**Exercise goal:** In the entries below, find the line with "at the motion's" and the line with "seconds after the"; give again those lines and every line between them, exactly.

**Dataset extract:**
********

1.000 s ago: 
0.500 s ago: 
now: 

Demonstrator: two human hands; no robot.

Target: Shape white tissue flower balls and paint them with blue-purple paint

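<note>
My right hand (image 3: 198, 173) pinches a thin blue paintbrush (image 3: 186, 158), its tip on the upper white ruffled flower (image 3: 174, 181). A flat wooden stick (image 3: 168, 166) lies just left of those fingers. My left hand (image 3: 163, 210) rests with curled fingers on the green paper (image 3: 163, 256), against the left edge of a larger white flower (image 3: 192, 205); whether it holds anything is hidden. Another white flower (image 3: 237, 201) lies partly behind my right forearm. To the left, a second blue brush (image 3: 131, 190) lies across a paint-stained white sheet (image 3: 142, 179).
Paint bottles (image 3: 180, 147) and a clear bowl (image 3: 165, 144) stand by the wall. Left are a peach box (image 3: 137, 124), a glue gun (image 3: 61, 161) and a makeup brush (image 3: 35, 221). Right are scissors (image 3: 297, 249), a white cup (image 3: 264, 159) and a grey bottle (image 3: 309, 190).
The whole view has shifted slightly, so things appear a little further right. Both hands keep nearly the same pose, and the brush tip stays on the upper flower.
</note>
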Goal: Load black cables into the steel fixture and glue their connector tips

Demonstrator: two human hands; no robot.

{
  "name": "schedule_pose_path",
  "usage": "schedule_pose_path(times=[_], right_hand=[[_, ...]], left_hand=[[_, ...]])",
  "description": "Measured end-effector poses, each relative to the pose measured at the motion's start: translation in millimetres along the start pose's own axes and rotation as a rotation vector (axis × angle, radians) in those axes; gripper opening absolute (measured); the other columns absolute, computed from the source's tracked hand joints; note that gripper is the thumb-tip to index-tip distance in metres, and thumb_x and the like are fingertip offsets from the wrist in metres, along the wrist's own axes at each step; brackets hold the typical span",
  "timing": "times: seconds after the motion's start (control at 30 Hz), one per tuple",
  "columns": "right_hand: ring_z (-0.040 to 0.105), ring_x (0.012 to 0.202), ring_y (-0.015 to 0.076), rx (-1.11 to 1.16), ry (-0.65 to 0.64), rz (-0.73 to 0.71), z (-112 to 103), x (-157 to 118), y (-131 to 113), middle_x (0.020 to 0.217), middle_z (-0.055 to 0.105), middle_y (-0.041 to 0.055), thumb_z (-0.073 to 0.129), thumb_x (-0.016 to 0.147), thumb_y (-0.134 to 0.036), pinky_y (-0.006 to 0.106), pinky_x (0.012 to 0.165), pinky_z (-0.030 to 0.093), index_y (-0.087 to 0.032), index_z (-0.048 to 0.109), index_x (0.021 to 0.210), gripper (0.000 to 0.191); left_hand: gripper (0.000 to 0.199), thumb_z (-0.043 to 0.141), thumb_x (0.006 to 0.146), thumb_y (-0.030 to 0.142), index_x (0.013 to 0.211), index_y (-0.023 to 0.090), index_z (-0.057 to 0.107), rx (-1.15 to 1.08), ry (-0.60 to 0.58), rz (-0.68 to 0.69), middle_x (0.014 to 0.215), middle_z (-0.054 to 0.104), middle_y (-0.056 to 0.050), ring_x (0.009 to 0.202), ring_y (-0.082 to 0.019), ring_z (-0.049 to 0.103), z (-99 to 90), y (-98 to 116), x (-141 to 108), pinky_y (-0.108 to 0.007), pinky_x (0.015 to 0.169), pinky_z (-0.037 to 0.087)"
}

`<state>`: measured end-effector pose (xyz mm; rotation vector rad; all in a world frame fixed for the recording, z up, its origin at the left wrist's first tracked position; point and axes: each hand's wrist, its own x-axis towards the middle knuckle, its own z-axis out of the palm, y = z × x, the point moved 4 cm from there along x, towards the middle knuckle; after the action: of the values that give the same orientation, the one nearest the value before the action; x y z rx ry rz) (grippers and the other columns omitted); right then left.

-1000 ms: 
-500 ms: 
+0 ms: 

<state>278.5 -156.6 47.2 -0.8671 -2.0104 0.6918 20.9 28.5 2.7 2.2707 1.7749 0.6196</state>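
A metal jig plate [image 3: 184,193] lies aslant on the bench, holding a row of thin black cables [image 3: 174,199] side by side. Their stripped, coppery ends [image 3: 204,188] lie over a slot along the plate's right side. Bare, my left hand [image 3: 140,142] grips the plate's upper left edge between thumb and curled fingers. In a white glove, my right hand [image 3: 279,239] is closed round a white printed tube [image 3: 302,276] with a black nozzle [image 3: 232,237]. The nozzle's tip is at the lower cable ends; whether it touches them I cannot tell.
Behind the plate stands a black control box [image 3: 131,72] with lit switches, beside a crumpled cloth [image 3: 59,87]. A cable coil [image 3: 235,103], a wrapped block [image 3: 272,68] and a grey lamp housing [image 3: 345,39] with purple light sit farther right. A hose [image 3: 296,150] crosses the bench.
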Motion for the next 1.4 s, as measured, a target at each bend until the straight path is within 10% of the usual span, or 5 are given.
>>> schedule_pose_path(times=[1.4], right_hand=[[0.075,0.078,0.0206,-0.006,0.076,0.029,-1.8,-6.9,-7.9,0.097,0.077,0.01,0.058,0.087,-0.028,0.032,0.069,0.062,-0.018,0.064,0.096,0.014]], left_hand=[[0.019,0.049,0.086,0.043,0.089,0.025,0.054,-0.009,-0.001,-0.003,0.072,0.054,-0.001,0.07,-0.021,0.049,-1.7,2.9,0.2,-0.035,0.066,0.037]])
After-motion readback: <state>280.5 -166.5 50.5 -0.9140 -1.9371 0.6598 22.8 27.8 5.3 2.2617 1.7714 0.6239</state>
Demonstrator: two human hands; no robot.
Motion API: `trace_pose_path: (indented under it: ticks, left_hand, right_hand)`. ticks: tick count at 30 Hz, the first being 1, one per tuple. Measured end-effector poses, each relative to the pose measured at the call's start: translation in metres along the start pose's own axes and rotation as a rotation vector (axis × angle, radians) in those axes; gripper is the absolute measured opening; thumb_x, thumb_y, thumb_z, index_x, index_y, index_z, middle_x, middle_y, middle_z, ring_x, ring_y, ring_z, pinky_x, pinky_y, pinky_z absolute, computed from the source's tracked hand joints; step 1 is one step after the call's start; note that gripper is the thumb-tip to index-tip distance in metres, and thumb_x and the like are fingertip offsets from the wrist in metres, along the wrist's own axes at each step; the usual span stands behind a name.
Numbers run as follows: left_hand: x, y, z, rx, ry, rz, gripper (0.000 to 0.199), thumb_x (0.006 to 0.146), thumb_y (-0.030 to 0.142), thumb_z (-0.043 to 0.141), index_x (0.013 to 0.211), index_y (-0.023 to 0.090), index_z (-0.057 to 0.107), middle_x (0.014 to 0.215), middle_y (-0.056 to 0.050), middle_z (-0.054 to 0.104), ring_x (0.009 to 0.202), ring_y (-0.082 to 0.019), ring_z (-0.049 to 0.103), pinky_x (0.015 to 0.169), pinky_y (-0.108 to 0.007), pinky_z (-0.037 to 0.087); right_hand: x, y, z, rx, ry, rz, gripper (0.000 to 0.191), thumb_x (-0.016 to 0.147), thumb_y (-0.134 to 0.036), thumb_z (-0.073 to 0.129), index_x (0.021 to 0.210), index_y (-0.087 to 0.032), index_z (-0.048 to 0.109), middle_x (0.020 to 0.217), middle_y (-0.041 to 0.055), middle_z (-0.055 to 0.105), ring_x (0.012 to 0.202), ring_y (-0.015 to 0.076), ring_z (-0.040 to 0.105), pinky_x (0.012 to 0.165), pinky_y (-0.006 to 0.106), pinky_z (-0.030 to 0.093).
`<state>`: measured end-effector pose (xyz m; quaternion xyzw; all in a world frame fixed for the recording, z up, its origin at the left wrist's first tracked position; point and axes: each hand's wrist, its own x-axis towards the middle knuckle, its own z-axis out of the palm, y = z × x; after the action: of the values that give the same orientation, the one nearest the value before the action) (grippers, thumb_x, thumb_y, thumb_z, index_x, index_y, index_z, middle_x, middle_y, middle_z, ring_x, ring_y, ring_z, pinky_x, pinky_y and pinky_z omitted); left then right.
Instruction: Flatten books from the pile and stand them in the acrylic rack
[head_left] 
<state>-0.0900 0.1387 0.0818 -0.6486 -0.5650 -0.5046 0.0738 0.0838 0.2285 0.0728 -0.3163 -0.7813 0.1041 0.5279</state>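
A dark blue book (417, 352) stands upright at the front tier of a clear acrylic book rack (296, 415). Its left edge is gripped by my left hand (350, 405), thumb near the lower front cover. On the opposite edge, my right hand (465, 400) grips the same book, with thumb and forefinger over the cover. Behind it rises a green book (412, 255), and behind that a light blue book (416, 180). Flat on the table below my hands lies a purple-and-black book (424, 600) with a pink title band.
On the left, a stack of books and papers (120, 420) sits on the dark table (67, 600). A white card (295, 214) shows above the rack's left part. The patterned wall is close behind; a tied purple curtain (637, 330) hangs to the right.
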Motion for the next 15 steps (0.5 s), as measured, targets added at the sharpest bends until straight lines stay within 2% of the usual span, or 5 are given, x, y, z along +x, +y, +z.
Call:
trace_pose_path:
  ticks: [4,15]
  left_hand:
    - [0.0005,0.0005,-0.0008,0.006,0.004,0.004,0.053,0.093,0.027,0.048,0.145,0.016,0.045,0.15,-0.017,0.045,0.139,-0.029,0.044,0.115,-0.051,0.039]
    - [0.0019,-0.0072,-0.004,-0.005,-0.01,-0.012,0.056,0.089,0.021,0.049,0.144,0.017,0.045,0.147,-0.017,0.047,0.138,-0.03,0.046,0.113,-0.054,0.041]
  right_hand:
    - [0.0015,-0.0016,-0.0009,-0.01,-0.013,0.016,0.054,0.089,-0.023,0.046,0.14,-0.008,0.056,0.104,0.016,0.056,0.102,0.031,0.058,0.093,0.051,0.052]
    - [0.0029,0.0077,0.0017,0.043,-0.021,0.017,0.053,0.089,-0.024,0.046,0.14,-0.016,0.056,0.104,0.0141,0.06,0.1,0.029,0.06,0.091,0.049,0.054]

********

**Response:**
  "description": "Measured end-effector poses, each relative to the pose measured at the motion's start: translation in millimetres along the start pose's own axes and rotation as a rotation vector (axis × angle, radians) in those axes; gripper opening absolute (measured); the other columns absolute, computed from the source's tracked hand joints; note that gripper is the thumb-tip to index-tip distance in metres, and thumb_x and the like are fingertip offsets from the wrist in metres, along the wrist's own axes at each step; brackets hold the typical span",
  "timing": "times: seconds after the motion's start (control at 30 Hz), one per tuple",

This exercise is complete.